Allergic bronchopulmonary aspergillosis

Case contributed by Melbourne Uni Radiology Masters
Diagnosis certain


Long history of asthma and COPD. Recent deterioration in breathlessness.

Patient Data

Age: 66-year-old
Gender: Male

CT Chest


There is bronchiectasis which is predominantly central in distribution and worse within the mid and lower zones. The predominant pattern is of varicoid bronchiectasis, with regions of more cystic bronchiectasis within the anterior basal segment of the right lower lobe. There are foci of mucous plugging, as well as peri-bronchovascular nodular opacities. Within the right apex there is a larger 12 mm spiculated lesion.

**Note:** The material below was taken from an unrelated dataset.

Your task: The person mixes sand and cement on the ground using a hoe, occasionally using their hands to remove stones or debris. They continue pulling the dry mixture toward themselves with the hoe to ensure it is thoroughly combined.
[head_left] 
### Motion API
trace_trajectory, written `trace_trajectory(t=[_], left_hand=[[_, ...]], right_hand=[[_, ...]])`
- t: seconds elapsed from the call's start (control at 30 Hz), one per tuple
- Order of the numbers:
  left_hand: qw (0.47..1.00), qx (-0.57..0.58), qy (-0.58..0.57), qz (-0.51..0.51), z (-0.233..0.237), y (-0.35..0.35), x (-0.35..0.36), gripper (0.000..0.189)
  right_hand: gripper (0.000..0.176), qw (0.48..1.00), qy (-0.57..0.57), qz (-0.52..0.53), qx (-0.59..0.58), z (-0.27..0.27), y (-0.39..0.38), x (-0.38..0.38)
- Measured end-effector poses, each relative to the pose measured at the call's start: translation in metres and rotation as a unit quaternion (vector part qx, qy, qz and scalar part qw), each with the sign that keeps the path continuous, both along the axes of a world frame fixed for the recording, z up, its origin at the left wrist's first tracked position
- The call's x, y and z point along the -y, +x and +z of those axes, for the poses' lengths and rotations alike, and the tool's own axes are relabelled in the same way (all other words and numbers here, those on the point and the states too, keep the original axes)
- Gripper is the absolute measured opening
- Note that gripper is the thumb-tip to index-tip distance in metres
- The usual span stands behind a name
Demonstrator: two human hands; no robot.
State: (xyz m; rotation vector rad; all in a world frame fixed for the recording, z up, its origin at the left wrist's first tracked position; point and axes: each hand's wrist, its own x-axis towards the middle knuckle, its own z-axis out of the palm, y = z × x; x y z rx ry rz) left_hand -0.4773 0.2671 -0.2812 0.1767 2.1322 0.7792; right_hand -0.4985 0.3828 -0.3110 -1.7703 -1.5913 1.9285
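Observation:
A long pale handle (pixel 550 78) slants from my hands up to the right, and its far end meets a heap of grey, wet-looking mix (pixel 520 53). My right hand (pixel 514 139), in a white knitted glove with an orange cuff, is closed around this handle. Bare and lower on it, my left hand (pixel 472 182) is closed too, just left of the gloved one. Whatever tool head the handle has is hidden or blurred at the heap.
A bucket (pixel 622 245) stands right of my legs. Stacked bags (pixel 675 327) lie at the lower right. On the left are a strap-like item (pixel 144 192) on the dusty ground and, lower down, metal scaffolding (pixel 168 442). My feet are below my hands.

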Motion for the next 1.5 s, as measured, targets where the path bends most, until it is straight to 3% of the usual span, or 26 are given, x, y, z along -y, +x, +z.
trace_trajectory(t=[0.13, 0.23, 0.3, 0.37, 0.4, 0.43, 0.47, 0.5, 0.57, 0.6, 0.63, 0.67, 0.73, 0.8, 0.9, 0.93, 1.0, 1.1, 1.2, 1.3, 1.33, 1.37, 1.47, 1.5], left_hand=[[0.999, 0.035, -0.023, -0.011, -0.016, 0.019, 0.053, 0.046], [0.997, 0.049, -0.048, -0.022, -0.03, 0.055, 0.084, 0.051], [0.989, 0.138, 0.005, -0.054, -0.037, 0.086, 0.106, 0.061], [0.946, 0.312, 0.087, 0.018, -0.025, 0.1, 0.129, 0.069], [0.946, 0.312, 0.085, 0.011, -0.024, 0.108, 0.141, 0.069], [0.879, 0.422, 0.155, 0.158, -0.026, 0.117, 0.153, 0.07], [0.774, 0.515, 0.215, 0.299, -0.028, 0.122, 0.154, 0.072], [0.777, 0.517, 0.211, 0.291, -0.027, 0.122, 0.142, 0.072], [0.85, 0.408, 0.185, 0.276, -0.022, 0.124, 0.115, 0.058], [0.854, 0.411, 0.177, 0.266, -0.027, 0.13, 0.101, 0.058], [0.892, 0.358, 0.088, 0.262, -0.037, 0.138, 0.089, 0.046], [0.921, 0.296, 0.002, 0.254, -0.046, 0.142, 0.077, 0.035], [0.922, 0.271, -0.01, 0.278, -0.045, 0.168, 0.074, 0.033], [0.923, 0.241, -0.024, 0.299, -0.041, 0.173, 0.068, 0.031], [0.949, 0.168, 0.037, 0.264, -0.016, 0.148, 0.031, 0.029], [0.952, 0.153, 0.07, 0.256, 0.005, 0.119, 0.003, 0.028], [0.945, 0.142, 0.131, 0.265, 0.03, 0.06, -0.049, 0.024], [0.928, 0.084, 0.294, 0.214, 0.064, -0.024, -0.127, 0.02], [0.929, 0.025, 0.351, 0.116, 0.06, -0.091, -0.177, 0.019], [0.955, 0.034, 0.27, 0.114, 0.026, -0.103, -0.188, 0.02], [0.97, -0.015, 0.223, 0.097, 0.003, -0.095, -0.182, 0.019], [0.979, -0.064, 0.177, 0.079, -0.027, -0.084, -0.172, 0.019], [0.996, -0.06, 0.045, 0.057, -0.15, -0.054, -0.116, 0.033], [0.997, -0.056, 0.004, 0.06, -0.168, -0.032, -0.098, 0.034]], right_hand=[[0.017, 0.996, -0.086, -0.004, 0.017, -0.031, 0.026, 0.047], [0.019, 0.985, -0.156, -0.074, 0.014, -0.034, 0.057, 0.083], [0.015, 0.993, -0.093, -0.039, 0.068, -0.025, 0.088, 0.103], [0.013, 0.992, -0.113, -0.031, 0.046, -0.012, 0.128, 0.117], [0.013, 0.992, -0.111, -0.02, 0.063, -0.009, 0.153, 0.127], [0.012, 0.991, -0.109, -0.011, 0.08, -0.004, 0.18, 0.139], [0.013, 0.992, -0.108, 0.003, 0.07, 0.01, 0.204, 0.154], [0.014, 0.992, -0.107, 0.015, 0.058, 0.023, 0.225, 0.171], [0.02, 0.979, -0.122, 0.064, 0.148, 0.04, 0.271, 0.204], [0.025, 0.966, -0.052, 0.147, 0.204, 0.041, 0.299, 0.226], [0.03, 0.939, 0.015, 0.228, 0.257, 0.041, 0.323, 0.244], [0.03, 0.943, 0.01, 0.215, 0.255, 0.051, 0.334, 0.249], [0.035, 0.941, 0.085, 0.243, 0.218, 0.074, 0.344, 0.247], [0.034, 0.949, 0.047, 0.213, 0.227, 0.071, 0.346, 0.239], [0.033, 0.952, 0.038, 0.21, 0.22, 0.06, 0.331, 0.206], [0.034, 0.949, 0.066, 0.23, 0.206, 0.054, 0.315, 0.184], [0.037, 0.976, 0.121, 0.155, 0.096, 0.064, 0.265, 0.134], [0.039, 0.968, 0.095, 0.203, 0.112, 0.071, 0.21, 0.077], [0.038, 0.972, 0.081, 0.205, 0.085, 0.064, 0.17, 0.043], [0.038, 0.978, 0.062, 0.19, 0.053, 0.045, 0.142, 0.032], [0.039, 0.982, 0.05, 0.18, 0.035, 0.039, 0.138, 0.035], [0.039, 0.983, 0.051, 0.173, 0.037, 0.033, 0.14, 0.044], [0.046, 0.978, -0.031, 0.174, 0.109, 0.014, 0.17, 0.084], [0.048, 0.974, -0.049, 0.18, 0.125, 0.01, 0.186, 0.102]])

No definite tree in bud opacities are seen. There is minor gas trapping within the right upper zone with emphysematous changes evident.

No hilar or mediastinal lymphadenopathy. No pleural or pericardial effusion.

The imaged upper abdomen is unremarkable.

No suspicious osseous lesion identified.

Conclusion: Central and predominantly mid to lower zone bronchiectasis with mucus plugging and bronchovascular nodularity consistent with allergic bronchopulmonary aspergillosis. The more spiculated 12 mm right upper lobe opacity and apical segment left lower lobe lesions are likely related to previous infection, however, it should be followed up with a repeat CT in 3-6 months to ensure stability given the background emphysematous changes.

Case Discussion

Allergic bronchopulmonary aspergillosis (ABPA) is at one end of the spectrum of disease caused by pulmonary aspergillosis and can be classified as an eosinophilic lung disease.

It is seen is almost only encountered in patients with longstanding asthma, and only occasionally in patients with cystic fibrosis.  Only rarely does it appear in patients with no other identifiable pulmonary illness. 

CT findings include:

  • centrilobular nodules representing dilated and opacified bronchioles
  • bronchiectasis
    • central, upper lobe saccular bronchiectasis involving segmental and subsegmental bronchi is characteristic
    • mucoid impaction results in a bronchocoele, the finger in glove sign 
    • this may give a Y, V or toothpaste-like like configuration
    • centrilobular nodular opacities.
    • high attenuation (calcification) in impacted mucus in ~30% 
    • bronchial wall thickening: common
  • chronic disease may progress to pulmonary fibrosis, predominantly in upper lobe
  • cavitation: 10%

Treatment of ABPA is difficult due to the ubiquity of Aspergillus in the environment.